Wikileaks. It doesn’t sound so scary, but it certainly has US government officials wetting their pants.
The release of these “cablegate” documents has turned many outspoken politicians into cautious diplomats as everyone scrambles to remember what the hell they actually said in those communications.
Some juicy information has already been discovered and what else is yet to be revealed in those secret documents? Have aliens made contact? Could Bill Clinton really play the sax? Was Michael Jackson ever actually black?
So this month The Gorskys will be revealing a series of conspiracies that will make politicians, b-grade celebrities and global brands tremble in their socks.
We present Gorsky-gate (or Leaky.Comedy – whatever)…
- In 2008 it took 3 weeks and 14 economists to explain to George W Bush that you could not actually see a “housing bubble” and the GFC was not caused by “some damn democrat with a pin”.
- Aliens made contact in 2007 but were accidentally put through to an unspecified telecommunications company customer support line, kept on hold for 3 hours and then lost to the accounts department.
- Nickelback were created by the CIA to try to destroy the music industry.
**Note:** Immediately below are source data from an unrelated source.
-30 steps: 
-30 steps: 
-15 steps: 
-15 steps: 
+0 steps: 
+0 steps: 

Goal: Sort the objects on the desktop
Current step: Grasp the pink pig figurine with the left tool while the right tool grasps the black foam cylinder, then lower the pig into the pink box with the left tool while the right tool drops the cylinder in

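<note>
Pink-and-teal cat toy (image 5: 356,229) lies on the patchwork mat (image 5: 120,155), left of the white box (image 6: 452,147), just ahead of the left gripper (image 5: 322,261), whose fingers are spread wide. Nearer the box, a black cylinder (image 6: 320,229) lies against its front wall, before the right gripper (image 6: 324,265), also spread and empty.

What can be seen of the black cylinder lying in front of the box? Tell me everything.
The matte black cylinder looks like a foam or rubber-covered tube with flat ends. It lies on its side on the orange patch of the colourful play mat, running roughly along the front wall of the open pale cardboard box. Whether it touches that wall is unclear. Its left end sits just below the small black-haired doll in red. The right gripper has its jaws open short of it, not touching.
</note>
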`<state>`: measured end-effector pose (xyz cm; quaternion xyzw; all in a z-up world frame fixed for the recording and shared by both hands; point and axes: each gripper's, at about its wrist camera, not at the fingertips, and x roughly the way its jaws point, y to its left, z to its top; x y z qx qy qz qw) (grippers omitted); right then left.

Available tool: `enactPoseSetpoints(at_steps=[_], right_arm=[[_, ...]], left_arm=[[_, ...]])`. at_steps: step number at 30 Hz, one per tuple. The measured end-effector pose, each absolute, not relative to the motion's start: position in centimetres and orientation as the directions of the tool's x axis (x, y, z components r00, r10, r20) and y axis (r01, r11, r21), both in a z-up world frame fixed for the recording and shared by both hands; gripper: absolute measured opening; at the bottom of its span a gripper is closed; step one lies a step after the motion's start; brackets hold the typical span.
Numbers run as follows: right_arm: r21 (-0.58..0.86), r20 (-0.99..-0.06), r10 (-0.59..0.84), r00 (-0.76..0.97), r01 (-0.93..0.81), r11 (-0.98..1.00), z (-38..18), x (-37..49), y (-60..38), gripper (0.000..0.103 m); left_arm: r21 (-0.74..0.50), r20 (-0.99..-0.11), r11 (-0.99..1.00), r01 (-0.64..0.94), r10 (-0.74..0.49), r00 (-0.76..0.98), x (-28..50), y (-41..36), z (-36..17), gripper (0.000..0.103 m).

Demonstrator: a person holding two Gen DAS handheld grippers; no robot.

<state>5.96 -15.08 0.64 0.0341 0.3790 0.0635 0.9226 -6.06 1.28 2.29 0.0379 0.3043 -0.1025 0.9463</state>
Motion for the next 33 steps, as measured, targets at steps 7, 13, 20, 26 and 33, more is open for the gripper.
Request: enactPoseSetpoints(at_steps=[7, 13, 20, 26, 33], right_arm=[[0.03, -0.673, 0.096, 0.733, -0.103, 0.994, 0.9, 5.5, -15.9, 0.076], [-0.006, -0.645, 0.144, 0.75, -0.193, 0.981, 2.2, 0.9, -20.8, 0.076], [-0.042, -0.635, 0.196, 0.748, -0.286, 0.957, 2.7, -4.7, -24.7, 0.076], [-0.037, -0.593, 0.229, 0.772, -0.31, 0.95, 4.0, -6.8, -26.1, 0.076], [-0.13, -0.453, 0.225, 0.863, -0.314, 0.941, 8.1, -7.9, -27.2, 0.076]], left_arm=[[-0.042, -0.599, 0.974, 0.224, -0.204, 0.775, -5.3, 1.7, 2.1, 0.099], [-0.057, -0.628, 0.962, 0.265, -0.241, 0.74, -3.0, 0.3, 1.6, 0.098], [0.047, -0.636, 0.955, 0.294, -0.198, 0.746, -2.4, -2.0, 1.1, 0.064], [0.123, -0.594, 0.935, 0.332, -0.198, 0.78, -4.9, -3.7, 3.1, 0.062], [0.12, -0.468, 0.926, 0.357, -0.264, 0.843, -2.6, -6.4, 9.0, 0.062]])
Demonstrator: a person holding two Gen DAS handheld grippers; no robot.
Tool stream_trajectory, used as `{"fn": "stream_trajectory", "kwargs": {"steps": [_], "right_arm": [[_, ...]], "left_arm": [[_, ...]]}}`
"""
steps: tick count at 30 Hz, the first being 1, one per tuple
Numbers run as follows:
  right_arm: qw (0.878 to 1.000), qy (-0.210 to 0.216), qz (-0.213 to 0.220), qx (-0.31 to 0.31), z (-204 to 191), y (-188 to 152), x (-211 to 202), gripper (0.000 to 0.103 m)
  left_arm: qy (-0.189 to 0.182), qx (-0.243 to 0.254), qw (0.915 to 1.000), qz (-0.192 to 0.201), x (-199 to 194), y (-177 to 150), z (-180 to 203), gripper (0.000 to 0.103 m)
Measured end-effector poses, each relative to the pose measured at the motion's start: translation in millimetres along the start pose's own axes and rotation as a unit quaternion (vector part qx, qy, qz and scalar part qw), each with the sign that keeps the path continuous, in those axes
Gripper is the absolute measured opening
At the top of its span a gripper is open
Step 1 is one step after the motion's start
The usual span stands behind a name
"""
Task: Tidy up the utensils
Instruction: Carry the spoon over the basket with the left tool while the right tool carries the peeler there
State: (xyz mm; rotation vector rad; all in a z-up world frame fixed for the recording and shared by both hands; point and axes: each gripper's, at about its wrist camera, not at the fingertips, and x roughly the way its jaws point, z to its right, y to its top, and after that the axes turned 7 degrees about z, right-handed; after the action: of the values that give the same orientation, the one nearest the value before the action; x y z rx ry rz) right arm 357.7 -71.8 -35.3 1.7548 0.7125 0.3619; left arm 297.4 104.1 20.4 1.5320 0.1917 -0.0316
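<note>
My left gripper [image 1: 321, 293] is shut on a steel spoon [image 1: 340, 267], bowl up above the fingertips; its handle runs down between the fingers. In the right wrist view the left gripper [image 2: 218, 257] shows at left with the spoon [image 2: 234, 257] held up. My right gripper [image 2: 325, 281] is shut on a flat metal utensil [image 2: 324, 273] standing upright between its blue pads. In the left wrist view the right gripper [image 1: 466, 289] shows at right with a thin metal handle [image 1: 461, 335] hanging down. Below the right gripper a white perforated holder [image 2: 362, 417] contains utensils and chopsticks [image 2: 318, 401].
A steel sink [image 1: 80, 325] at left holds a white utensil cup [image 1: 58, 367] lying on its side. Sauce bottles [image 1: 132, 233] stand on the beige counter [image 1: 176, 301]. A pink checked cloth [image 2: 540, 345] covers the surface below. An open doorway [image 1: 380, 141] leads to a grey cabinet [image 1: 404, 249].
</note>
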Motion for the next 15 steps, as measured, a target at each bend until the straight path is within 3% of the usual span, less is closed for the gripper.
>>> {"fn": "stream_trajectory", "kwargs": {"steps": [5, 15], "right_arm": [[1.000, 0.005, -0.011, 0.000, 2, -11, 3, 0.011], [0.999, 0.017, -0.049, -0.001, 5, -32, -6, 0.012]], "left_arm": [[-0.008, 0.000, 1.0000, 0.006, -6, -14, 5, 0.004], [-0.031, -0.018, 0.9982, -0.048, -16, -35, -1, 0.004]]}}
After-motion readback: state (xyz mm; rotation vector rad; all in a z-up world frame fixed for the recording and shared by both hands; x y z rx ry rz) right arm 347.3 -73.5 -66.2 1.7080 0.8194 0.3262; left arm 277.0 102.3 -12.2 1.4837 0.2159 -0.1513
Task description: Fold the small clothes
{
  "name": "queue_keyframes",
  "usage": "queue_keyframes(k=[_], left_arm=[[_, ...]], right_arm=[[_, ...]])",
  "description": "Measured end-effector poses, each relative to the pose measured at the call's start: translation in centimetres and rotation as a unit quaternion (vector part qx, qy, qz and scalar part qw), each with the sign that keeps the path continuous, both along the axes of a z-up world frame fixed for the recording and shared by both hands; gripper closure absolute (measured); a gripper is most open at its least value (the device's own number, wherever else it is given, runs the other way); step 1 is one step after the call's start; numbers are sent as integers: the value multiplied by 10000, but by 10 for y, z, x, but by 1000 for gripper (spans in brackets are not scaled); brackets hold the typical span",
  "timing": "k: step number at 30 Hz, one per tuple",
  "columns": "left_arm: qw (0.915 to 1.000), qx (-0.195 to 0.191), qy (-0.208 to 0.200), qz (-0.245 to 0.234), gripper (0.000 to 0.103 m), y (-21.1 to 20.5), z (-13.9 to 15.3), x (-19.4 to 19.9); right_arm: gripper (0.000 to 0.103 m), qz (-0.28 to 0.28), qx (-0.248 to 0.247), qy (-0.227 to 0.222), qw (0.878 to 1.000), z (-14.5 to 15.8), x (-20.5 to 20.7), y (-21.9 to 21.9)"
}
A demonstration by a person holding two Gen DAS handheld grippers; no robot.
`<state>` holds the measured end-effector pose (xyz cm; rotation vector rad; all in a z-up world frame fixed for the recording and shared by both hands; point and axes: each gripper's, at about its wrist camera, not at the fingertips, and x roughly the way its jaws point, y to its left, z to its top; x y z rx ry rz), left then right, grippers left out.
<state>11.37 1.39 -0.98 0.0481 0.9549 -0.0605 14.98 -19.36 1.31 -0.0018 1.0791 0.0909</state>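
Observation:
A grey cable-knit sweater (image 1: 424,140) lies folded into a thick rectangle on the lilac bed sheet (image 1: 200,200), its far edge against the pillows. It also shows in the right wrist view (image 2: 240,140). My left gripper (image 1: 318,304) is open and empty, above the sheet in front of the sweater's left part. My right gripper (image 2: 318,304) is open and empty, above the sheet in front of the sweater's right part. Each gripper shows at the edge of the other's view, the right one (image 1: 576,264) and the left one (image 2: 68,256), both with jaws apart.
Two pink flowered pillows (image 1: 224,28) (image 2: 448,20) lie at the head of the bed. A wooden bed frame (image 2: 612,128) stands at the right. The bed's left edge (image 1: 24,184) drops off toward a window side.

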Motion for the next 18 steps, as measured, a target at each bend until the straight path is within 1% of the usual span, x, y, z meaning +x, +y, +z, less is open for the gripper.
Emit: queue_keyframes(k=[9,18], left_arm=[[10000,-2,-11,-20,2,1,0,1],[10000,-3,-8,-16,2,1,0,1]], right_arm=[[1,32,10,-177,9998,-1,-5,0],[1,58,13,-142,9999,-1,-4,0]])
- iPhones were actually developed by large energy companies to keep people using to the power grid regularly.
- James Cameron was witnessed stealing secret documents from the Blue Man group in the time leading up to the production of Avatar.
- Fox news was unbiased for 7 seconds on November 10, 2009. This was quickly rectified with a barrage of hate and misinformation lasting over 12 months until the 2010 midterm elections and beyond.
- North Korea just wants to be loved.



We’ll discover that I’ve been hiding a dark, terrible secret these last 10 years…
I’ve been waiting all this time to reveal that in fact…
…I let the dogs out.
We will find out whether or not OJ, definitively, did or didn’t do it.
Elvis was an alien.
Firefly has a second season.
The Lunar Landing was filmed in a Hollywood basement.
Kurt Cobain was actually murdered.
Osama bin Laden is planning to kill Santa this Christmas and impersonate him on Christmas Eve. (He has already grown the beard.) He will booby-trap every child’s presents with nail bombs so that when they are opened… ‘KABOOM’. [So please children, open your presents very gingerly this Christmas morning, and make sure the rest of your family are standing well back.]
Satan is real. Saddam was right about the USA.
We’ll finally know, once and for all, what song Tenacious D actually played for the Devil in Tribute.
Julian Assange was hired to be both the mouth and the butt of political comedy. He accepted the job when his little sister was no longer capable of hiring him to sing at her many white weddings.
Santa is not real. It’s just mummies and daddies pretending.
Iran only wants to use nuclear energy for peaceful purposes–that is, to make the world a more peaceful place by nuking their enemies out of existence.